RED HORSE represents an “incredible capability,”
said Robbins. It kicks down the door and readies locations
for all that follow. Other services, however, have contributed
to this effort in Afghanistan—notably the Seabees.
And the majority of Air Force civil engineering personnel
are not RED HORSE but members of Prime BEEF combat support
units.
Prime BEEF, for Base Engineer Emergency Forces, has
deployed to Afghanistan and other Middle East sites
in the wake of RED HORSE to pick up maintenance and
continued construction at key bases.
At Bagram, for instance, Air Force civil engineers
drawn from four different units helped RED HORSE repair
concrete slabs and installed a lighting system that
allowed the field to go from a covert no-visible-light
landing status to overt landings.
“Many are deployed for a long time,” said
Robbins. “They are carrying a huge part of this
load.
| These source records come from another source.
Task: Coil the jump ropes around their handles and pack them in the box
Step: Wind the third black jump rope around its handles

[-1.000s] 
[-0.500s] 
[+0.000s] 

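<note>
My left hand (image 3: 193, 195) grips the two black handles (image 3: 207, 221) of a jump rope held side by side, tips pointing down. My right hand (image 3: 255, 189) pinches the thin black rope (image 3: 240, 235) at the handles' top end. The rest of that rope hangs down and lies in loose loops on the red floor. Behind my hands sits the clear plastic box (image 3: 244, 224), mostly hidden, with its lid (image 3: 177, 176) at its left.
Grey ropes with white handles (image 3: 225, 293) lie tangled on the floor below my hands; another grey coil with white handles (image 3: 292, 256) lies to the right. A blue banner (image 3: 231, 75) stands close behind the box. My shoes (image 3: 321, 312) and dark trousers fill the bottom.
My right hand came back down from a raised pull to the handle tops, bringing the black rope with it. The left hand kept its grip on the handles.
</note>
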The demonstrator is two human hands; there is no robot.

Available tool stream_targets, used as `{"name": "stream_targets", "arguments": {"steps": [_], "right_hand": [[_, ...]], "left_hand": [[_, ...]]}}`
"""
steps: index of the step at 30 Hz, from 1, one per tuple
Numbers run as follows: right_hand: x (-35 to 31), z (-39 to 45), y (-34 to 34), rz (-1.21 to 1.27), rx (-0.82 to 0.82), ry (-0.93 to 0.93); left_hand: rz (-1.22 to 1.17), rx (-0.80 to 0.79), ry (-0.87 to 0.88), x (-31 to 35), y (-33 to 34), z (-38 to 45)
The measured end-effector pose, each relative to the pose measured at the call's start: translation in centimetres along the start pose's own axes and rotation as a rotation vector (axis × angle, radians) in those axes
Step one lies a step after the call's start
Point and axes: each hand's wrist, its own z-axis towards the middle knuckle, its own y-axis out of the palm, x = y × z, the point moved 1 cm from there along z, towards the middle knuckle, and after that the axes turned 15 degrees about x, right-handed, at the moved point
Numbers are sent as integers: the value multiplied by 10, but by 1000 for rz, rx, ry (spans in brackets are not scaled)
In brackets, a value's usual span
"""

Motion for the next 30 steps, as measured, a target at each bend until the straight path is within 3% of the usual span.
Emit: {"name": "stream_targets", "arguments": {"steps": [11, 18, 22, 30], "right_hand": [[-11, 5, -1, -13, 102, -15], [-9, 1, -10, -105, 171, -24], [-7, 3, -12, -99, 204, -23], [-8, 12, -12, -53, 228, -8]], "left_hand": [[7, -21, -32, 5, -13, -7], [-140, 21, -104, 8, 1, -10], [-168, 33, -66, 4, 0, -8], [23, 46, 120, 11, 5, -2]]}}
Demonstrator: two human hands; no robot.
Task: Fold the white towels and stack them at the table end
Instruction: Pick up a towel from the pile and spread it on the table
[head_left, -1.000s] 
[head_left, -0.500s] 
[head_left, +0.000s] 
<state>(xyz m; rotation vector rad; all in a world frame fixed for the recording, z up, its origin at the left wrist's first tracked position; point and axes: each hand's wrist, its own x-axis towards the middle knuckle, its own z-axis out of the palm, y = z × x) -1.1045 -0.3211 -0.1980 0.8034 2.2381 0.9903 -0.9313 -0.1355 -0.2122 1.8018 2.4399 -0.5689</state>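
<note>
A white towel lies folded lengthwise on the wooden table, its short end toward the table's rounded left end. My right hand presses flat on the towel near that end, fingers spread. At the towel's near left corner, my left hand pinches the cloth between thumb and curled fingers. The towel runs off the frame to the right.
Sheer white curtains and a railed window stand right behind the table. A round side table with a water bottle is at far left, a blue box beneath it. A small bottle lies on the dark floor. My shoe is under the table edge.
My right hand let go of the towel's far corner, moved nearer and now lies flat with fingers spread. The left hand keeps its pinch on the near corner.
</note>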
It’s a total team effort.”
And that effort is invaluable to the war on terrorism
as a whole. Task Force Enduring Look—the war on
terror lessons-learned project—has listed the ability
to provide base operations support early as key to the
allied success.
“There is a tendency to want to put iron down
first—those weapons we can use to do harm to the
enemy,” Wieners told an Air Force News interviewer
earlier last year. “But it is important to find
that right balance to ensure your people can survive,
so that they can operate. It is a difficult challenge,
especially at austere basing, as we saw in Central Asia.”